Concernant les aspects agricoles de la proposition - volet le plus controversé, le compromis des groupes S&D et Renew Europe, moins ambitieux que la proposition initiale de la Commission, a été adopté. Il prévoit de couvrir les élevages de bovins de plus de 300 unités de gros bétail (UGB ou LSU en anglais) et abaisse les seuils actuels pour les élevages de porcs pour couvrir davantage d'exploitations. Seuls les élevages comptant moins de 650 porcs, 14 000 poules pondeuses ou 28 000 poulets de chair seraient exemptés. 

Deux compromis alternatifs - celui des groupes Verts/ALE et La Gauche, qui allait plus loin que la proposition de la Commission, et celui des groupes CRE et ID, qui excluait les élevages de bétail de la proposition, à l'instar du vote de la commission de l'agriculture - ont été rejetés.

« C'est la première fois que la commission de l'environnement revoit à la baisse une proposition de la Commission », s'est félicité Peter Liese (PPE allemand), coordinateur de son groupe au sein de la commission 'ENVI'.

Interrogé sur les raisons pour lesquelles le groupe PPE accepte cette législation, mais demande le retrait du règlement sur la restauration de la nature (EUROPE 13186/15), il a estimé, lors d'une visioconférence avec la presse en amont du vote, que le compromis voté était « une proposition très constructive, qui tient compte des PME et des agriculteurs », contrairement, selon lui, au projet de règlement 'restauration de la nature'.

Réactions plutôt positives.

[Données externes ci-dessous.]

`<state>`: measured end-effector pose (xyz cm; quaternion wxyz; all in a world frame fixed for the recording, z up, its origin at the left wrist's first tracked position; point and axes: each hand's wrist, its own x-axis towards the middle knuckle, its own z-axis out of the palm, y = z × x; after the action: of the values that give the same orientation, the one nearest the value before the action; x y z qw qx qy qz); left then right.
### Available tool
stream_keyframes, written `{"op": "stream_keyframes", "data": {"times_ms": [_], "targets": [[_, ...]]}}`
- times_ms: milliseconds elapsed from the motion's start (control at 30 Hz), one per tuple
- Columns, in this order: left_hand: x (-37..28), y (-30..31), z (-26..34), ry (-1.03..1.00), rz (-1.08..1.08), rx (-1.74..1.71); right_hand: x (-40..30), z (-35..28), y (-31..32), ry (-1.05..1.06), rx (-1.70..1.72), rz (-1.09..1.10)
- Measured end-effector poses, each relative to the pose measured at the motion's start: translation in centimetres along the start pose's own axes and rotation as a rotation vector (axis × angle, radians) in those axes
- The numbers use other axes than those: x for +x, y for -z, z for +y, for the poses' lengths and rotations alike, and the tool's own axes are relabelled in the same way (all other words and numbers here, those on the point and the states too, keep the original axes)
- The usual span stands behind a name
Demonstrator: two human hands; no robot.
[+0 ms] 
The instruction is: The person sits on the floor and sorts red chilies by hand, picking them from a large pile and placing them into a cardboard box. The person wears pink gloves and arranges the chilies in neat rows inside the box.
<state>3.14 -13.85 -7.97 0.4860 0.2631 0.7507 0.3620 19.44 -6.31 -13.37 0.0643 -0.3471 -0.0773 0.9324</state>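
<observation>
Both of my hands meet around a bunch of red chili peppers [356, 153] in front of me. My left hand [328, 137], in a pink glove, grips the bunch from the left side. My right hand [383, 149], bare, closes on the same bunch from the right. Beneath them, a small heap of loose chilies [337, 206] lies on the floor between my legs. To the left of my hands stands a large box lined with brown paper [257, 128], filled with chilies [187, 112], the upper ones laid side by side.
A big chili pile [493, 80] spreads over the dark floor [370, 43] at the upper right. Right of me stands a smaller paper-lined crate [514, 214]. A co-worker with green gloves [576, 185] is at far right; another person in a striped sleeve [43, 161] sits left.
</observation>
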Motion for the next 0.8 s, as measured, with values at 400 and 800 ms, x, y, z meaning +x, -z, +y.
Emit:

L'ONG environnementale Greenpeace a salué l'inclusion du bétail dans le texte, estimant, dans un communiqué, que « les grandes installations agro-industrielles doivent être traitées comme les usines polluantes qu'elles sont ».

L'organisation patronale BusinessEurope, pour sa part, a noté des « améliorations », tout en soulignant que « des défis importants demeurent », tels qu'un risque de ralentissement de l'octroi des permis d'exploitation ou encore le renversement de la charge de la preuve qui devrait, à son avis, demeurer du ressort de la justice, au cas par cas. L'organisation compte sur le Parlement européen pour en tenir compte, quand il se prononcera en plénière.

Le vote est d'ailleurs prévu à la session plénière de juillet. Le Conseil de l'UE, lui, a arrêté sa position à la mi-mars (EUROPE 13143/6).